What you have to do: The required output is the exact run of lines below that opens at the line with "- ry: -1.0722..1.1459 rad" and closes at the line with "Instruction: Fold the".

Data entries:
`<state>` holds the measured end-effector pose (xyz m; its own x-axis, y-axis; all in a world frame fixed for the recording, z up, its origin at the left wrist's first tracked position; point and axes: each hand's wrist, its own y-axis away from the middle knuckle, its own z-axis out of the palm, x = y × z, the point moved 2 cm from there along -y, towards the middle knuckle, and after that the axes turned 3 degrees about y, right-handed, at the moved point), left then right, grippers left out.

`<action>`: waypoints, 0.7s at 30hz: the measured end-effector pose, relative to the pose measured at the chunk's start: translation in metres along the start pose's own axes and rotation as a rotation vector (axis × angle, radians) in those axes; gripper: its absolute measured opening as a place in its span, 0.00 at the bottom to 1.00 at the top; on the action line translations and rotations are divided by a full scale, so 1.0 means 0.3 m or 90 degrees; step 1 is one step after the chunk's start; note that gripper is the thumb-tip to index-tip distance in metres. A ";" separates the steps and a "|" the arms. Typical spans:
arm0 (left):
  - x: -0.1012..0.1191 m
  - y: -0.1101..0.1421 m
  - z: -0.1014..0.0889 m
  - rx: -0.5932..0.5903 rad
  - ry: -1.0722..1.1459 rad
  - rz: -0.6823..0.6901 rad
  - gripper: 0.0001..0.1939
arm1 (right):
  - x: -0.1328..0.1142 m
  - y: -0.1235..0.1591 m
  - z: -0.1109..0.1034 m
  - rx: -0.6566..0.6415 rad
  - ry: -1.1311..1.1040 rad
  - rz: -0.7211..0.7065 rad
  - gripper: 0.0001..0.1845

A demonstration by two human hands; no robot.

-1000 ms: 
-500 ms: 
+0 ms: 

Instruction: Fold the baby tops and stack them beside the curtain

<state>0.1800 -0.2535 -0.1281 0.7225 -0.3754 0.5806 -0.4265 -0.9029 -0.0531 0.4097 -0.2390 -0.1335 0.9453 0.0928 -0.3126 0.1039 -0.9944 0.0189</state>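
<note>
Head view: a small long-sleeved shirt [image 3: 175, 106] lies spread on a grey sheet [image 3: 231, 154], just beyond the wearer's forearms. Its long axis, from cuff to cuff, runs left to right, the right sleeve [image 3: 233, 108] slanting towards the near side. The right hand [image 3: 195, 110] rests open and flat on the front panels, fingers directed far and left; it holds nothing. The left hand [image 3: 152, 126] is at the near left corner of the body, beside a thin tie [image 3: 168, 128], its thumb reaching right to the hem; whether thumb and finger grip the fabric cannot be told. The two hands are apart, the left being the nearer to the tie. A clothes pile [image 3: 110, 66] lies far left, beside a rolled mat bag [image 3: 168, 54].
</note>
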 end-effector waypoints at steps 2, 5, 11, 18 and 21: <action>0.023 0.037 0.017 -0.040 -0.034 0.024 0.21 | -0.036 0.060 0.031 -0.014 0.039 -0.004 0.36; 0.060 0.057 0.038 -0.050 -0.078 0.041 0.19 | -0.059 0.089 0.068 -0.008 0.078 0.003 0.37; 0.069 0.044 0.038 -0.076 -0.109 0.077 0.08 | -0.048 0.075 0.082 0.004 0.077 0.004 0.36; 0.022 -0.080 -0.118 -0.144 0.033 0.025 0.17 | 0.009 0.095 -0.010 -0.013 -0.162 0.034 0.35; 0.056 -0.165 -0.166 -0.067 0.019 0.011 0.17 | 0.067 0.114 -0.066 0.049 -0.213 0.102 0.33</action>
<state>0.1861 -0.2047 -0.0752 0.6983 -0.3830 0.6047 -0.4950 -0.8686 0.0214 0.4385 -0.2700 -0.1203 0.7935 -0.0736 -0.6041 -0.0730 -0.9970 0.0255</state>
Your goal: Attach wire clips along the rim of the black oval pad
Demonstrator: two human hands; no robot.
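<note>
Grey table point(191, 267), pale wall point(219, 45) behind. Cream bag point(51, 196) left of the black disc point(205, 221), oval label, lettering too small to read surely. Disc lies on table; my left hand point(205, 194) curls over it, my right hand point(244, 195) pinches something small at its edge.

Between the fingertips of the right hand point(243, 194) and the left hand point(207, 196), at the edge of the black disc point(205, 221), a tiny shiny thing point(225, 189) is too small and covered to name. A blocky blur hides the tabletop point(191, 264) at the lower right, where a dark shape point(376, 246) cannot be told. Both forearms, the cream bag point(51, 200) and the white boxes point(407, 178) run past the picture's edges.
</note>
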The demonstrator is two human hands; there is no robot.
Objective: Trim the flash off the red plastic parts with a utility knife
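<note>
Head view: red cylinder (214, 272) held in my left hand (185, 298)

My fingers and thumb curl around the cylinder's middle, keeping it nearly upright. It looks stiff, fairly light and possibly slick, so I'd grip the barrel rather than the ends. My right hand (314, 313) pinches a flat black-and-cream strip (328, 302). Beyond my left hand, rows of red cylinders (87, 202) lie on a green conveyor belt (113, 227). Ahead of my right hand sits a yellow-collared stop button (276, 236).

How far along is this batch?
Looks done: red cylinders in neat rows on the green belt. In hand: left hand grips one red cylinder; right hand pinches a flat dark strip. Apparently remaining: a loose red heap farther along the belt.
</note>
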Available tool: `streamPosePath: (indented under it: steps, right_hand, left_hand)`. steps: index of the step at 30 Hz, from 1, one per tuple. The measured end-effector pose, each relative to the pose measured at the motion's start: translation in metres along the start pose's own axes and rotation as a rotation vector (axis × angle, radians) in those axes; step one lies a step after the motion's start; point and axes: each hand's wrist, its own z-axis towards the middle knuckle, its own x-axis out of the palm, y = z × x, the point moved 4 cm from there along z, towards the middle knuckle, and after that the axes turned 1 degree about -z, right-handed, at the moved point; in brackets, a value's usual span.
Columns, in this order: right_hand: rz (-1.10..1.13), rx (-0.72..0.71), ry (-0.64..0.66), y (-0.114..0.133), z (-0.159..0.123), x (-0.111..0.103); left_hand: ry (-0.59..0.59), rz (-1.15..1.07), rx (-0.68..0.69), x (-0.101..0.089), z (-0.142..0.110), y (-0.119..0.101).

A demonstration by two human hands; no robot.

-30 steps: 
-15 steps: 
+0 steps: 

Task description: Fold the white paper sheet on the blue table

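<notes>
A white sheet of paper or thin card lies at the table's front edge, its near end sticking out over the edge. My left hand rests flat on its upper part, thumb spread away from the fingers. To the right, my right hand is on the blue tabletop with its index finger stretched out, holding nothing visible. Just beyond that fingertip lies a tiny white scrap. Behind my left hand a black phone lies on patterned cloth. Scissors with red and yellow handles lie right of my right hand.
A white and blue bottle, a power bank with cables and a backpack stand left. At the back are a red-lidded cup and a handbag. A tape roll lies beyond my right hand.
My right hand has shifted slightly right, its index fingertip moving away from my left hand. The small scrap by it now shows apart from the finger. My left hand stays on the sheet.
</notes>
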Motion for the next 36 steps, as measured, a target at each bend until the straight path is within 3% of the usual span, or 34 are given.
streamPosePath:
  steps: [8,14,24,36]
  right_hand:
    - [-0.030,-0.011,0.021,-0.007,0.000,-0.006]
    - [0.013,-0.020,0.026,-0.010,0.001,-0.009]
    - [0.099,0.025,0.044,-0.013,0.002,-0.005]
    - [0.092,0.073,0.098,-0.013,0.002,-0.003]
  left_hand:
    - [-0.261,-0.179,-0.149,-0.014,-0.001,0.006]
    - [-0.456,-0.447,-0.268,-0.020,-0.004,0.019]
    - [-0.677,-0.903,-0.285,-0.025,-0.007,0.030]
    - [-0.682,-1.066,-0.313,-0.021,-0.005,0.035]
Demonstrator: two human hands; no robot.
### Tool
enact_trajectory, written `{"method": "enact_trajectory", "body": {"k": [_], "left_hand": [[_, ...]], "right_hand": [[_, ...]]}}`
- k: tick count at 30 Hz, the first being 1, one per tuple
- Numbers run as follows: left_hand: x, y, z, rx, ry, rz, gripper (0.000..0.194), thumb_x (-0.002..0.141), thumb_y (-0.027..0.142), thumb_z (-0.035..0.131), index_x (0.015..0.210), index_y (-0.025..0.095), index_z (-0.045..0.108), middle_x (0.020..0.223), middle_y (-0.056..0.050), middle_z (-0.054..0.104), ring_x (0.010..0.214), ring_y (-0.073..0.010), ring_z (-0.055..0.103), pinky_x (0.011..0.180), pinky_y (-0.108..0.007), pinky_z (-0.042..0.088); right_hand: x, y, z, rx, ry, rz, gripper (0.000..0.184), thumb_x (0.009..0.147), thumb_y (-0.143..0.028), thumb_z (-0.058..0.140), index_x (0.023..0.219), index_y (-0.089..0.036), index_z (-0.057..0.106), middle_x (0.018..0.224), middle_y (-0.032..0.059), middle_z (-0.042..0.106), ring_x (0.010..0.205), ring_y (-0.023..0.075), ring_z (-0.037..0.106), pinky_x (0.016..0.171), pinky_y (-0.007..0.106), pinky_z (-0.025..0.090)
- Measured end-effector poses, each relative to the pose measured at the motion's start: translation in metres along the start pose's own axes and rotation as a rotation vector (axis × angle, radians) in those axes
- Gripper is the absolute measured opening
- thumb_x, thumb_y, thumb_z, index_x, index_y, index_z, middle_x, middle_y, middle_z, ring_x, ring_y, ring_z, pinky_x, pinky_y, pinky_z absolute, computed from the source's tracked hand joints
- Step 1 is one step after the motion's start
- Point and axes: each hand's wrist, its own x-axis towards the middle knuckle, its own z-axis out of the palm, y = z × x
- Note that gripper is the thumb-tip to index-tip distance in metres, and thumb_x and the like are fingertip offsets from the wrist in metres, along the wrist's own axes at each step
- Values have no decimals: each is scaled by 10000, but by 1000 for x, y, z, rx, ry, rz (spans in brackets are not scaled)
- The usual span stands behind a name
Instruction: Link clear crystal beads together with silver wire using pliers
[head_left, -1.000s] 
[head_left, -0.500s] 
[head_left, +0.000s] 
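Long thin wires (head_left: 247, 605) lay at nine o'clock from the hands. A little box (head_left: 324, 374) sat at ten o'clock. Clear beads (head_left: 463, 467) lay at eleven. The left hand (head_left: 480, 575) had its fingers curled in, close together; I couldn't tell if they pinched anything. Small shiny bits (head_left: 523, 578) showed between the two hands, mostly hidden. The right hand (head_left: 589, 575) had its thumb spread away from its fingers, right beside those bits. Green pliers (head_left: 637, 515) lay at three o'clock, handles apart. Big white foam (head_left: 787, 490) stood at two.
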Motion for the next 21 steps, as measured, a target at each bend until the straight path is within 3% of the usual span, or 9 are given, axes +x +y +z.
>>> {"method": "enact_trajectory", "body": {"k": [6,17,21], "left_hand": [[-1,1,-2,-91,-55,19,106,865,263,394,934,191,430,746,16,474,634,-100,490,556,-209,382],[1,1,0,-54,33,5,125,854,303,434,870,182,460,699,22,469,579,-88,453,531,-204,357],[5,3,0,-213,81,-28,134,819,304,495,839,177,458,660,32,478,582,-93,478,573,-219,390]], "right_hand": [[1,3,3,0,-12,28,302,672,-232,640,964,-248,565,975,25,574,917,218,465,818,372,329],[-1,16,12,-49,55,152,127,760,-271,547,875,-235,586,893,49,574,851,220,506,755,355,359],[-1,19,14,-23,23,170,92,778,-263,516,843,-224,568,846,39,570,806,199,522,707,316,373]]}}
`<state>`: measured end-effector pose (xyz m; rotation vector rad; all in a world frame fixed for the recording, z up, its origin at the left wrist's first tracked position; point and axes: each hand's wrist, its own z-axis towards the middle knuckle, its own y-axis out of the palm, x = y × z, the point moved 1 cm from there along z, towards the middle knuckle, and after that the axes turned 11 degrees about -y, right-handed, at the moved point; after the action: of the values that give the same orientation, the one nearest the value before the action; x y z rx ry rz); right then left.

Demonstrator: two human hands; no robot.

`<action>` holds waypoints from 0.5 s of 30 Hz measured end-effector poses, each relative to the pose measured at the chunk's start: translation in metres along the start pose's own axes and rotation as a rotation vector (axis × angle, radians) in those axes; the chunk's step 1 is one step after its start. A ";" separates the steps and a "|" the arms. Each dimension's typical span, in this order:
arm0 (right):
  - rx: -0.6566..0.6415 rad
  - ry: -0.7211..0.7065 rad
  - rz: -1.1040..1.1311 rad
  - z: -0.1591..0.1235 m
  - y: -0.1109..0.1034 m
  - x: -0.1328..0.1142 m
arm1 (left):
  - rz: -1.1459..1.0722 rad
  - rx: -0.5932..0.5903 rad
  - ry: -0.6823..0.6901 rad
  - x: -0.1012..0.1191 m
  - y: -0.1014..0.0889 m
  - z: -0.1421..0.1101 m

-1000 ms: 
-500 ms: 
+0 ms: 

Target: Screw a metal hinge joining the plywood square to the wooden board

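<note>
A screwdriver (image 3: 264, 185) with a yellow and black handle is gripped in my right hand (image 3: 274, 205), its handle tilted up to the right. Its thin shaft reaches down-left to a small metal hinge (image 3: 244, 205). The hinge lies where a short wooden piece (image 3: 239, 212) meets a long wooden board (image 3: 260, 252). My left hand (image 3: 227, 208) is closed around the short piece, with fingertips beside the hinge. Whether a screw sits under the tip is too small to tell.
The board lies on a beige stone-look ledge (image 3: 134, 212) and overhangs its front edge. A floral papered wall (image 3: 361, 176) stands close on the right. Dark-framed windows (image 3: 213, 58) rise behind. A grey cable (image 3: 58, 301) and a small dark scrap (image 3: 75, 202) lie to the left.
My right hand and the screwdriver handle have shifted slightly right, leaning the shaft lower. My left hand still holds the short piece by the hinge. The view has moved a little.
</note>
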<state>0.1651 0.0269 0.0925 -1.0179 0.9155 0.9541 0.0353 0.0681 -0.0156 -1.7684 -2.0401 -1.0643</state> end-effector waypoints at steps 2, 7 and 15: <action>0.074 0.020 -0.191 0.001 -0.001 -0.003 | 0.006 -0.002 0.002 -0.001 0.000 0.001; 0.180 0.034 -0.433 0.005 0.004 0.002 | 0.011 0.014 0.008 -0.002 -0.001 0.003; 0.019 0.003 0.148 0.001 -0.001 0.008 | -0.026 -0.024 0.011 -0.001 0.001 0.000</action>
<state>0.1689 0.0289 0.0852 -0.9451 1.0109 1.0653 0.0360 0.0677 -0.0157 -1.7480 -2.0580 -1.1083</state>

Task solution:
  - ry: -1.0722..1.1459 rad
  - rz: -0.6823..0.6901 rad
  - gripper: 0.0001..0.1939
arm1 (right):
  - x: -0.1328..0.1142 m
  - y: -0.1235..0.1591 m
  - z: -0.1109..0.1034 m
  - rx: -0.6566..0.6415 rad
  - ry: -1.1311..1.1040 rad
  - rz: -0.7211..0.7065 rad
  - gripper: 0.0001..0.1845

A demonstration by two human hands; no robot.

-1000 ms: 
-500 ms: 
+0 ms: 

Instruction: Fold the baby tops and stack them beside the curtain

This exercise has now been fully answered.